» **WHAT THE TASK ASKS**: Give only the number of lines in the data that include the string "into".

Items from a data source:
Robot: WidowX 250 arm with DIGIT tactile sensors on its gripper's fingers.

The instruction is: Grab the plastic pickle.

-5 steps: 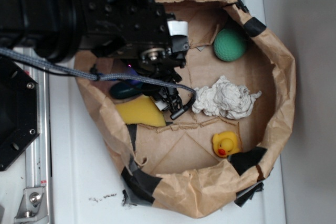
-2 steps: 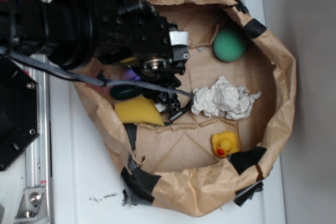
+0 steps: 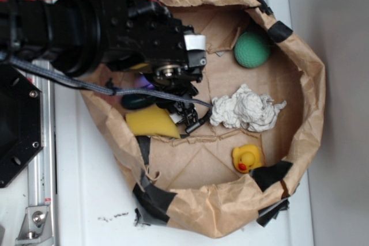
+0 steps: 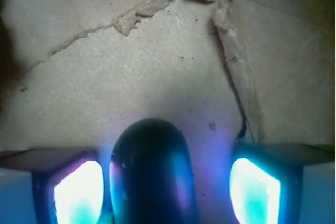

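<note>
Dark green and glossy, the plastic pickle (image 4: 152, 174) fills the lower middle of the wrist view, its rounded end pointing up the frame. It lies on the brown paper floor, between the two glowing fingers (image 4: 79, 192) of the gripper (image 4: 167, 192), closer to the left one, with a clear gap to the right one. The jaws stand apart, nothing clamped yet. In the exterior view only a sliver of the pickle (image 3: 137, 101) shows at centre left, under the black arm (image 3: 86, 21) and just above the yellow sponge (image 3: 153, 122). Further right sit crumpled white paper (image 3: 248, 109), a green ball (image 3: 252, 49) and a yellow duck (image 3: 248, 158), all inside the paper bag (image 3: 308, 102). By my reading the approach is done and the grasp itself is in hand: the next move calls for closing the fingers squarely on the slippery body, then lifting.
</note>
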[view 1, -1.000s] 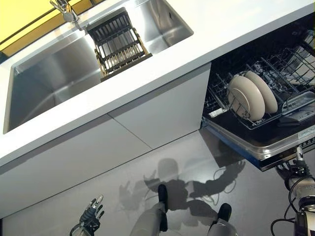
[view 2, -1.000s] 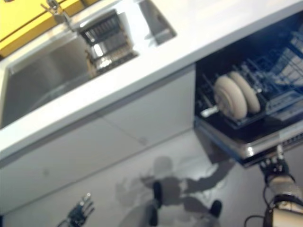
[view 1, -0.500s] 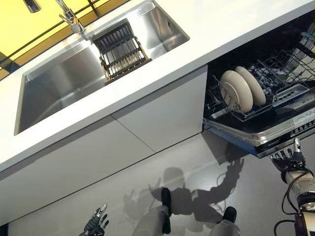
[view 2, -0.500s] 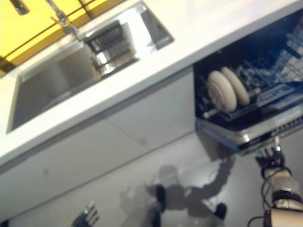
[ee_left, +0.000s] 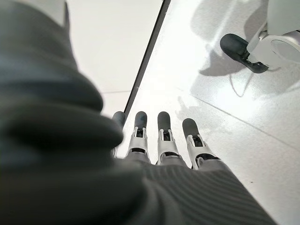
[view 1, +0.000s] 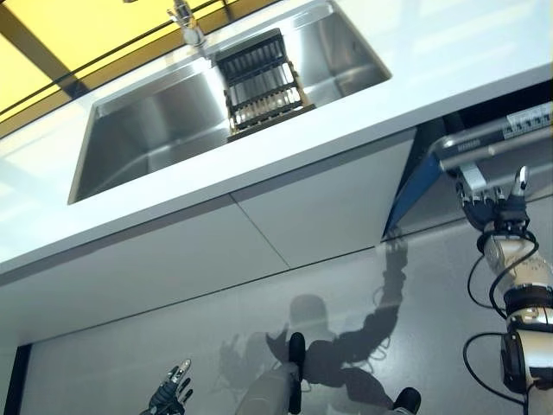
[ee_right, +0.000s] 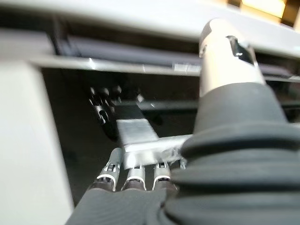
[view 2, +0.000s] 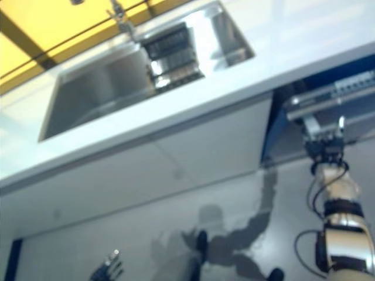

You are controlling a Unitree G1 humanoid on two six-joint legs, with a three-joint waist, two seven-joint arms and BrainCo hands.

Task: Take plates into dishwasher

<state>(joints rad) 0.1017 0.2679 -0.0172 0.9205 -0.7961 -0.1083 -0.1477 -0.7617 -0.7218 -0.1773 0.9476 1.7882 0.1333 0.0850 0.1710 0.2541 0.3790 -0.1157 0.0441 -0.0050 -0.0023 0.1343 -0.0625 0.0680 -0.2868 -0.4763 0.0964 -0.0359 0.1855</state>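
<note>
The dishwasher door [view 1: 494,140] stands almost upright at the right, under the white counter, with only a narrow dark gap above its top edge. No plates or rack show in any view. My right hand [view 1: 494,206] is raised against the door's outer face with straight fingers. In the right wrist view its fingers [ee_right: 133,176] lie flat on the glossy dark door panel [ee_right: 70,140], holding nothing. My left hand [view 1: 173,396] hangs low at the lower left above the floor, and its fingers [ee_left: 163,133] are straight and empty.
A steel sink [view 1: 155,138] is set in the white counter [view 1: 449,52], with a dark slatted rack [view 1: 259,79] inside and a tap [view 1: 183,15] behind. White cabinet fronts [view 1: 259,233] run below the counter. Grey floor [view 1: 130,346] lies in front.
The dishwasher door has swung up from lying open to nearly closed, with my right hand rising under it. The plates in the rack are now hidden. The camera has also shifted.
</note>
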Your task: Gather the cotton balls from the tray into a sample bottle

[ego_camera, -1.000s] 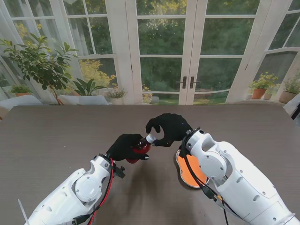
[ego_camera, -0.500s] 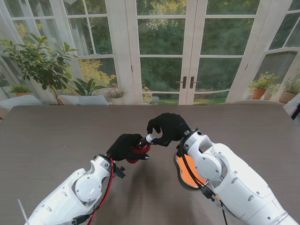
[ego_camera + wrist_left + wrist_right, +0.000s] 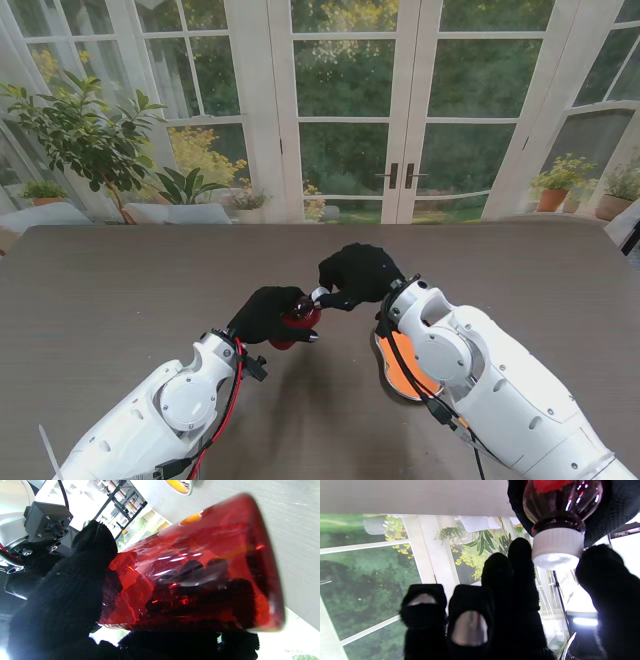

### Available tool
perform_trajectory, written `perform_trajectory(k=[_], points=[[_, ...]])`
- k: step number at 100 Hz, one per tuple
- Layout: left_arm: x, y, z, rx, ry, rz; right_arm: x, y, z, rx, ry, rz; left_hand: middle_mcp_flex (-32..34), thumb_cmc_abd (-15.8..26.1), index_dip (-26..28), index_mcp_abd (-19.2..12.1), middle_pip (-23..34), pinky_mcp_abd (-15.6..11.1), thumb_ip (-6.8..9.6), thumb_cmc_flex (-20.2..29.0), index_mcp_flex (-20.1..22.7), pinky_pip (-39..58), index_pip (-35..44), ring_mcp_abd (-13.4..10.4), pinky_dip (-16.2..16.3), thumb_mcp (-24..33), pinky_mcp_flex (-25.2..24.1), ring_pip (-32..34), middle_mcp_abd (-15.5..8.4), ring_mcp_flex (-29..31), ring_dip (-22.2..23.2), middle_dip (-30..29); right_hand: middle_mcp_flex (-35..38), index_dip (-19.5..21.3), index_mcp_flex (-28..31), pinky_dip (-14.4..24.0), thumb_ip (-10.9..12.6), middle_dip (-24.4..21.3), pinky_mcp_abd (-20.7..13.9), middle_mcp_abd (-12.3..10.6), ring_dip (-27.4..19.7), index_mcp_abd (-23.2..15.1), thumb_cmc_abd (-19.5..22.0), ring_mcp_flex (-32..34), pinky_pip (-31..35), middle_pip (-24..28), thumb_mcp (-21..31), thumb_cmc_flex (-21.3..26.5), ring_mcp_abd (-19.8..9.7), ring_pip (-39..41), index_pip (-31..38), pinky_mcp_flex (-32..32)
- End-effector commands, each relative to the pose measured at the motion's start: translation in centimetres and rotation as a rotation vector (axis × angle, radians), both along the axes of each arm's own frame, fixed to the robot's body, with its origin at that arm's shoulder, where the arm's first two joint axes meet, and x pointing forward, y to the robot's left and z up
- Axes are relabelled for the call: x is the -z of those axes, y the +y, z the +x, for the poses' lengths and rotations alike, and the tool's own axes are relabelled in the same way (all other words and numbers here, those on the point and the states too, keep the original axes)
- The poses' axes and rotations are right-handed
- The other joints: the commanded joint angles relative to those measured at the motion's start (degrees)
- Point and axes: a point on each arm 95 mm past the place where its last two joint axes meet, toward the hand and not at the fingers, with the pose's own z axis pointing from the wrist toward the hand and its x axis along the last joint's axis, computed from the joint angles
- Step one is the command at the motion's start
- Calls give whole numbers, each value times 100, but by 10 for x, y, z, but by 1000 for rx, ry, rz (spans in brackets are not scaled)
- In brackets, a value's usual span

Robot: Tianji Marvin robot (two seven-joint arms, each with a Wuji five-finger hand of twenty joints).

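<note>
Stand view: at centre frame the left hand [image 3: 268, 312] grips the red sample bottle [image 3: 300, 316], lifted off the counter [image 3: 120, 290]. Just right, the right hand [image 3: 358, 275] pinches a white cotton ball [image 3: 317, 294] at the bottle's mouth, lower and closer than a second ago. The orange tray [image 3: 398, 372] lies lower right.
</note>
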Motion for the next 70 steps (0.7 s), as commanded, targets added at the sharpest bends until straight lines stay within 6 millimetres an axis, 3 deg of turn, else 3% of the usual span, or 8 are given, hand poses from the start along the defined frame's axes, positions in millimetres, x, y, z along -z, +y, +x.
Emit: perform_trajectory(k=[1,4,7,29,46,53,63,70], points=[[-2,-4,0,16,3,-1,3,5,-3,-11,21,-24,489,1055,256,-1732,278,-491,318,1399,799,18,1521,-237,-48,1586,-78,34,-958,147,32,76,399,238,437,-25,505,100,158,-74,161,-80,351,65,460,117,-86,-50,-94,410,153,148],[-2,-4,0,17,3,-1,4,6,-3,-10,26,-33,491,1056,254,-1735,279,-491,321,1406,797,18,1519,-240,-47,1591,-77,33,-956,142,32,77,468,739,590,-31,953,133,158,-64,173,-22,671,64,489,96,-205,-228,-79,440,-74,164],[-2,-4,0,17,3,-1,4,6,-3,-9,31,-42,490,1057,255,-1733,280,-492,320,1403,797,19,1518,-235,-47,1587,-77,33,-960,141,32,77,505,999,678,-32,1118,143,152,-60,178,-7,970,64,505,84,-353,-356,-67,454,-159,176],[-3,-3,0,17,2,-1,7,12,-4,11,39,-83,495,1054,256,-1737,282,-495,319,1401,805,21,1522,-233,-46,1584,-74,35,-963,147,31,75,1153,1351,1305,-25,1290,146,308,41,356,89,1859,54,685,103,-924,-608,23,862,-11,444],[-3,-3,0,17,2,-2,9,13,-4,30,27,-110,491,1055,256,-1738,281,-490,320,1399,798,38,1520,-240,-38,1588,-71,37,-965,150,31,77,1280,1490,1556,-83,1424,115,477,150,463,170,2754,44,775,818,-1156,-874,173,1095,607,625],[-3,-3,0,17,2,-1,8,13,-3,34,26,-115,492,1054,257,-1746,283,-499,319,1395,797,43,1521,-241,-36,1588,-69,37,-972,150,31,79,1277,1461,1547,-87,1409,71,483,167,461,185,3022,41,770,863,-1243,-1028,202,1091,635,615],[-2,-3,0,17,3,-1,7,11,-3,45,21,-111,495,1054,259,-1734,283,-494,319,1398,800,44,1522,-237,-35,1590,-69,34,-974,144,30,79,1244,1118,1447,-56,1404,-214,461,145,341,123,3465,49,676,352,-1558,-1309,201,823,120,423],[-2,-3,0,17,3,-1,6,9,-3,53,12,-100,496,1054,260,-1740,285,-499,318,1394,799,45,1523,-249,-35,1588,-68,36,-975,149,31,80,852,980,840,-28,1400,-151,334,119,123,5,3576,58,512,-177,-1684,-1399,196,359,-559,136]])
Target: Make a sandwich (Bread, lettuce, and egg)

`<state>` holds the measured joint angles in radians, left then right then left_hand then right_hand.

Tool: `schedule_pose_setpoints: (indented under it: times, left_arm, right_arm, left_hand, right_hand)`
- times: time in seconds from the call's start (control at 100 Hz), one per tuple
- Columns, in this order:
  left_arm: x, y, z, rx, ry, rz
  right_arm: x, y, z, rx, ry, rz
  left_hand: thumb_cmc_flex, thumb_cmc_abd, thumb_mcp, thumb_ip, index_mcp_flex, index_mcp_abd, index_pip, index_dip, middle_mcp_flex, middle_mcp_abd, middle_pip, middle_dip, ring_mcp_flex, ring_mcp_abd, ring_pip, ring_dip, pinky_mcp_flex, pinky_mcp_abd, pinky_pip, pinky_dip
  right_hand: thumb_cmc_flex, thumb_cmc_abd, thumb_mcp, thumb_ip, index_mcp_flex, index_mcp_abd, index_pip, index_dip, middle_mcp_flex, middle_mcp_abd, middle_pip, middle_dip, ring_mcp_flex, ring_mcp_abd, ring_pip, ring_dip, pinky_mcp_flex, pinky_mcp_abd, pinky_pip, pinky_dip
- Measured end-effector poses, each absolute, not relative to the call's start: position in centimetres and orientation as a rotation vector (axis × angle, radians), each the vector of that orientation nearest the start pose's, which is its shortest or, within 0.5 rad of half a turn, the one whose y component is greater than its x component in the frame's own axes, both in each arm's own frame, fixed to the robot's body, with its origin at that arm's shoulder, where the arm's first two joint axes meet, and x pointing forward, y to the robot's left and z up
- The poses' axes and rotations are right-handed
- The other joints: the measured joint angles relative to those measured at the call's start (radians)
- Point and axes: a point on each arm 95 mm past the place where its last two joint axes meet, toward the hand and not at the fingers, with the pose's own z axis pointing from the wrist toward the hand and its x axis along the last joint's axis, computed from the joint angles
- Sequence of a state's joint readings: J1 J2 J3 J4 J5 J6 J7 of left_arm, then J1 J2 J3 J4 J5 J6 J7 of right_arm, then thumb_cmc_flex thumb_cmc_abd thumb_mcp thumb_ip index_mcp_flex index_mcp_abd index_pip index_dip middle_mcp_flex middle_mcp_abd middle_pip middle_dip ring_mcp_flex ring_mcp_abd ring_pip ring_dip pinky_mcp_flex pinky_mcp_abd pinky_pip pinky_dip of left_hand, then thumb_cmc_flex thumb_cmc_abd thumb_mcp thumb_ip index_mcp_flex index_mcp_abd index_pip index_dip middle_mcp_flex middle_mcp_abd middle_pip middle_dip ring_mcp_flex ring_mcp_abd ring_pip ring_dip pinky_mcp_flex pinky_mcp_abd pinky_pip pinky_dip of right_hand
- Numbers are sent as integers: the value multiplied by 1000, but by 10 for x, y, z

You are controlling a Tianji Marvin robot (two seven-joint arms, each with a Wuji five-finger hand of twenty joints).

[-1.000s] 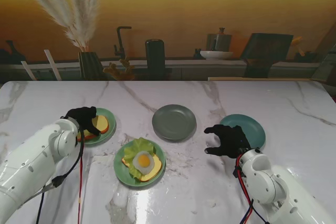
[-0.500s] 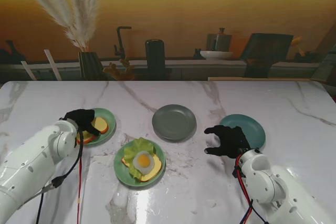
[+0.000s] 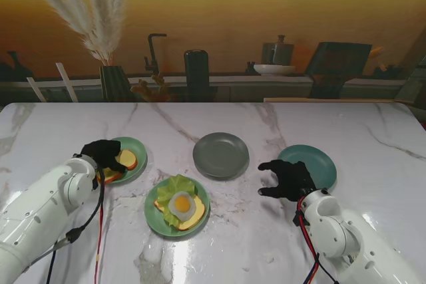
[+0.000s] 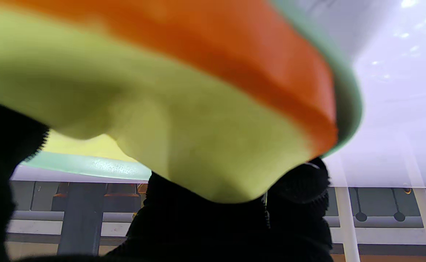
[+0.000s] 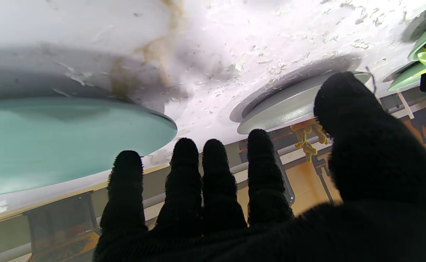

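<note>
the left hand [image 3: 103, 154] lies over the bread slice [image 3: 125, 159] on the far-left green plate [image 3: 138, 149]; its fingers [image 4: 300, 182] curl at the slice's edge, but whether they hold it i cannot tell. the right hand [image 3: 287, 179] hovers splayed, holding nothing, beside the teal plate [image 3: 319, 163]. bread, lettuce [image 3: 174, 186] and egg [image 3: 181, 203] sit stacked on the near plate [image 3: 154, 219] on the worktop [image 3: 239, 244].

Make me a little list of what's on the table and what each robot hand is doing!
Middle plate: bread, lettuce and fried egg stacked
Left plate: bread slice
Grey plate: nothing on it
Teal plate: nothing on it
Left hand: fingers closed on the bread slice over the left plate
Right hand: open, holding nothing, between the grey and teal plates
Still missing: top bread on the sandwich
</note>
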<state>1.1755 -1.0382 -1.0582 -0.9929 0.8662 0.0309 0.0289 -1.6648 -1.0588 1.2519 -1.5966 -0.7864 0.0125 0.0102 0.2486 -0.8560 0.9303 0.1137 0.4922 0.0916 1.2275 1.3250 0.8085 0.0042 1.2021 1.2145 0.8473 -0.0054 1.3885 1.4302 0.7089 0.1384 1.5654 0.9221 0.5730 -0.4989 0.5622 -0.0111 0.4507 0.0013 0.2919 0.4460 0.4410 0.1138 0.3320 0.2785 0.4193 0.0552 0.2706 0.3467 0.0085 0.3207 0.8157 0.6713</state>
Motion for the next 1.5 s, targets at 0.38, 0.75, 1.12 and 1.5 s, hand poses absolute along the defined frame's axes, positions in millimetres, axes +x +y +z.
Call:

» **YOUR SOLUTION**: 2